Other times, when I put on my headphones in the clear light of day, I understand that Scott LaFaro's bass is panned too to one side, that the microphones must have been too close to really record the ambiance of the room relative to that performance, that the room sounds may have even been captured by a separate mic, that the ambiance is an illusion and that it was my emotions, desire and expectations that translated that extra mic into the palpable space and contents of the Vanguard.

Any recording is fostering an illusion but one in which the listener is a willing participant - we spend serious money to persuade competent technicians, the best of whom have more than a touch of the artist themselves, to help us experience such illusions.

Perhaps one reason that the classic Evans recording sounds less than ideal on headphones is because the engineer (from memory, Rudy van Gelder) never intended it to be listened to in that way. In short, the illusion breaks down. That doesn't mean that it wasn't skillfully prepared, just that the conditions for fostering it are not adequate.

Do you not find, for example, that you perceive recordings of musicians you have heard live differently from those you are not directly familiar with? I know I do. I evoke a mental picture of their playing derived from my memory of their performance. Especially if the performance moved me, it enhances the "feel" of the recording.

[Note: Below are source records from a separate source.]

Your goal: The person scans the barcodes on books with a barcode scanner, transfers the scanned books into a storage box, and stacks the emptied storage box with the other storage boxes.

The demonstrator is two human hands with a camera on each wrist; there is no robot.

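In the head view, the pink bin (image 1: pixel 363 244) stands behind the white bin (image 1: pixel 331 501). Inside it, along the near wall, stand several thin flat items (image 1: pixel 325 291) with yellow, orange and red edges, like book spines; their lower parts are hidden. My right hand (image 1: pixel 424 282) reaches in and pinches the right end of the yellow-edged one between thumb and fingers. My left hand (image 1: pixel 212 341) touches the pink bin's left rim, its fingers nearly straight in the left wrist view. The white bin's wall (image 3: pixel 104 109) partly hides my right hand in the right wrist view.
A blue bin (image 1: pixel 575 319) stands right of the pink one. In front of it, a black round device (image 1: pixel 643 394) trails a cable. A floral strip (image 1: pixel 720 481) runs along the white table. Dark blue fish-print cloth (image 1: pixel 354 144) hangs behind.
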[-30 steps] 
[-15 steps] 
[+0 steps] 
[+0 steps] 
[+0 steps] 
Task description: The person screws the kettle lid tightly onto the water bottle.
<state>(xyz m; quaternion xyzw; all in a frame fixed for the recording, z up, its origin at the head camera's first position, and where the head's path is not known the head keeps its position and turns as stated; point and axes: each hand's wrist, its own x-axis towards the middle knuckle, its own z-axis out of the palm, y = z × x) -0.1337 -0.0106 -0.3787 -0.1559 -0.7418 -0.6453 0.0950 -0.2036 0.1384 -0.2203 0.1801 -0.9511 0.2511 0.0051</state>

I'm sure everyone else is much the same. Ditto for pieces of classical music I know from live performance. Listening to music is an active, not a passive, process - a complex mix of psycho-acoustics, memory, personality, cultural background etc etc. Music is perceived differently in company than on one’s own. And so on and so forth.

Simple, linear notions of what is going on when we listen to music do not (as here you correctly imply) work. Do not presume they be can used when it suits you in an argument (more correctly the argument as it's pretty well the only one you make) but discarded when they don't suit you.

Besides, regardless of what you think of Gordon Rankin's claim and noting in passing that he has done something you have not (designed well-regarded audio kit), I do not see what gives you the right to dismiss his points as "Voodoo Science".